Li Qiye hanya tersenyum menjawab.
“Kurasa aku murid yang tidak berguna jika dibandingkan dengan kehebatan guruku.” Penjaga Langit menghela napas.
“Setiap orang memiliki tujuan yang berbeda. Ada yang suka terbang di langit sementara yang lain puas di darat.” Li Qiye berkata: “Tidak perlu bagi murid untuk melampaui gurunya. Standarnya rendah, tidak mengkhianati guru sudah cukup baik.”
“Guruku…” Dia berpikir untuk membela gurunya tetapi kebenaran ada di sana. Xian Chengtian sendiri tidak pernah mengatakan sebaliknya.
“Bahkan iblis pun dicintai oleh seseorang dan dipandang sebagai yang terbaik di dunia.
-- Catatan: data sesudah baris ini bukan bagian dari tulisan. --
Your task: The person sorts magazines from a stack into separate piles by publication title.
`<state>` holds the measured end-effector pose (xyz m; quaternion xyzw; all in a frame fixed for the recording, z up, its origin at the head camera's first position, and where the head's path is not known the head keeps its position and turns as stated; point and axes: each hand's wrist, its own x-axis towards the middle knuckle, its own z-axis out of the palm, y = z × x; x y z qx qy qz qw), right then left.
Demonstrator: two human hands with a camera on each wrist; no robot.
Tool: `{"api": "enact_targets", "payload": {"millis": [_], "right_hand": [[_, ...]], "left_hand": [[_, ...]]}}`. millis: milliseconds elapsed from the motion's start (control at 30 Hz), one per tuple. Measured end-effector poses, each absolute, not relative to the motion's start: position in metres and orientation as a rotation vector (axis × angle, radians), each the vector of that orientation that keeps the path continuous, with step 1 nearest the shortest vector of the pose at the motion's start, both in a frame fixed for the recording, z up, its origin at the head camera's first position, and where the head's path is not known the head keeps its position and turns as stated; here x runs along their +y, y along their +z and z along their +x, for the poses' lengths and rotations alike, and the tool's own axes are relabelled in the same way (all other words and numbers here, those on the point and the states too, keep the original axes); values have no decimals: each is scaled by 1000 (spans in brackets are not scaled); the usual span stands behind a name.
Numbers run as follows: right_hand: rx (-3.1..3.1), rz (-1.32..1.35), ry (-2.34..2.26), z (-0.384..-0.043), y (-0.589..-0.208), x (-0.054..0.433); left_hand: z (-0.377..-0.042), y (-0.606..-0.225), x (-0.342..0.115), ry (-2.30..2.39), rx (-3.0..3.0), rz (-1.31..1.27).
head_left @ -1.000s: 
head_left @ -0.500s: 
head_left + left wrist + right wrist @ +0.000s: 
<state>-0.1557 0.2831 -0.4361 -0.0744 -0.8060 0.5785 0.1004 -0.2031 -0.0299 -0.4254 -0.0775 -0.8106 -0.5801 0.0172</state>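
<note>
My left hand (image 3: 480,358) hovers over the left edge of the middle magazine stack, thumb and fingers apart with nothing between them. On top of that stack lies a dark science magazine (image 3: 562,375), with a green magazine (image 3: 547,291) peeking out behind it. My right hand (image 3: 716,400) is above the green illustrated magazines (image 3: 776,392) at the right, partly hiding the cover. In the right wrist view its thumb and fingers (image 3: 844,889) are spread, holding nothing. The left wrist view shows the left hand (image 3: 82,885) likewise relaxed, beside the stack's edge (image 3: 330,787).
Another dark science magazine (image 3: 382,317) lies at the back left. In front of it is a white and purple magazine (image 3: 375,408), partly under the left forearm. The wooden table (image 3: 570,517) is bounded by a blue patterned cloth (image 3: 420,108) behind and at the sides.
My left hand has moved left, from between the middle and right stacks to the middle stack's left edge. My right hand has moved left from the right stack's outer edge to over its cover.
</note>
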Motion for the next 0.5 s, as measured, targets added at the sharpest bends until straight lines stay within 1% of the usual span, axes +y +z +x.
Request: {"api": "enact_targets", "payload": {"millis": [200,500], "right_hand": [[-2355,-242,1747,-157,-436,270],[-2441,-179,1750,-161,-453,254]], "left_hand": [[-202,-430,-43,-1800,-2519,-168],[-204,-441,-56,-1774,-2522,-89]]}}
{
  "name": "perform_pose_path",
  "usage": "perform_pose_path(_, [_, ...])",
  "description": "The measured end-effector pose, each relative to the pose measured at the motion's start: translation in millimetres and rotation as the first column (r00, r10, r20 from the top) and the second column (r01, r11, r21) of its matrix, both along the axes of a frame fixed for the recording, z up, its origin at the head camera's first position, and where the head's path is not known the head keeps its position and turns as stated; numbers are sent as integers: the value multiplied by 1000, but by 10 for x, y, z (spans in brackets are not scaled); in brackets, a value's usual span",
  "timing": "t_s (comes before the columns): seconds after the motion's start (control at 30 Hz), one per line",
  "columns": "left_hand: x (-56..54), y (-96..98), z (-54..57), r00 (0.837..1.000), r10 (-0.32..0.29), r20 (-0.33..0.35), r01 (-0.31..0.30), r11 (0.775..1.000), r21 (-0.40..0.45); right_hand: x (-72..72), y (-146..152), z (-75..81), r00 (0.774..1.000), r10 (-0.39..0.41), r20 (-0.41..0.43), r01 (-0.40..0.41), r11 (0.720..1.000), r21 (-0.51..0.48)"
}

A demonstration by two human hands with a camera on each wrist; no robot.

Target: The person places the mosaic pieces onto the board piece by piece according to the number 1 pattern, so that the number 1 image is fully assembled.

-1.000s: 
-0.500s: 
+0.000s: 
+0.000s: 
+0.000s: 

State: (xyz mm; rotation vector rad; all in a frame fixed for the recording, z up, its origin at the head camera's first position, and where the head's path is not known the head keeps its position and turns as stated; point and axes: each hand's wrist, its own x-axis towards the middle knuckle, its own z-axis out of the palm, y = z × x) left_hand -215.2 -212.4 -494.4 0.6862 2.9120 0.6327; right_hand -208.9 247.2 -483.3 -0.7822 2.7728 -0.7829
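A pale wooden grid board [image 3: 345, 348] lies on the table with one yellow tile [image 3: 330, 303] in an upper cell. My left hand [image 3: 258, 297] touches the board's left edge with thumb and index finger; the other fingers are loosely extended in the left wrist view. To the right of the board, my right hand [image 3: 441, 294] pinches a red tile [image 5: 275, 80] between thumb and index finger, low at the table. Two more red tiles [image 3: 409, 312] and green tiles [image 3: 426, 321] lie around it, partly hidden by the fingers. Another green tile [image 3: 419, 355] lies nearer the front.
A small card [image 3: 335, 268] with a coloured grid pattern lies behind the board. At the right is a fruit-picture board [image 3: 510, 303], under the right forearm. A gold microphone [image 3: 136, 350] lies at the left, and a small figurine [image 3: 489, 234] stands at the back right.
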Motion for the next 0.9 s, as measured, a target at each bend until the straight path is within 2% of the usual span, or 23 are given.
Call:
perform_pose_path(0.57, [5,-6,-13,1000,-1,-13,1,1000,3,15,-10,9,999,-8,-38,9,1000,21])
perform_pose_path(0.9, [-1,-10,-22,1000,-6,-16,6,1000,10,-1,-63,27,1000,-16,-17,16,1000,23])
Sebaliknya, penyelamat dunia dapat dicerca sebagai yang terburuk.” kata Li Qiye.
“Ya, Anda benar, Tuan.” Dia menghela napas.
“Tapi aku tidak akan mengambil ini.” Li Qiye tersenyum.
“Tuan…” Dia menjadi cemas.
“Aku mengerti niatnya, tetapi dia harus menghadapi dosanya sendiri, tidak ada orang lain yang bisa menebusnya untuknya.” Li Qiye berkata: “Tentu saja, dia tidak peduli dengan dosanya tetapi ingin melanjutkan warisan ini.”
“Ya, dia mengatakan bahwa harta karun ini ditujukan untuk orang-orang yang berbudi luhur dan ditakdirkan.” Katanya.
“Itu masalahnya.” Li Qiye menggelengkan kepalanya.
“Lalu apa yang harus aku lakukan?” tanyanya.
“Ingin menghapus dosanya atau setidaknya menebusnya?” tanya Li Qiye.
“Aku terlalu lemah.” Dia menghela napas. Bagaimana seekor semut bisa menebus dosa makhluk tertinggi?
“Apa yang akan kau lakukan dengan harta karun ini?” tanya Li Qiye secara spesifik.
“Aku tidak tahu.” Jawabnya.
“Ambil saja, ini akan memberikan manfaat seumur hidup.” Tengkorak itu tertawa.
“Aku tidak mampu menangani harta karun tingkat ini, aku hanyalah seorang junior lemah tanpa kebajikan yang berarti. Lagipula, aku sudah mendapatkan imbalan yang layak.” Dia menggelengkan kepalanya, ingin mengikuti instruksi Chengtian.
“Kau sudah mengambil keputusan.” Li Qiye tersenyum.
Orang lain pasti akan tergoda oleh harta karun abadi itu, namun Skyguard tidak berniat menyimpannya.
“Gurumu sangat beruntung memiliki murid sepertimu.” Li Qiye tersenyum: “Setidaknya, kau tidak mengecewakannya.”
“Aku harus melakukan apa yang aku bisa.” Katanya.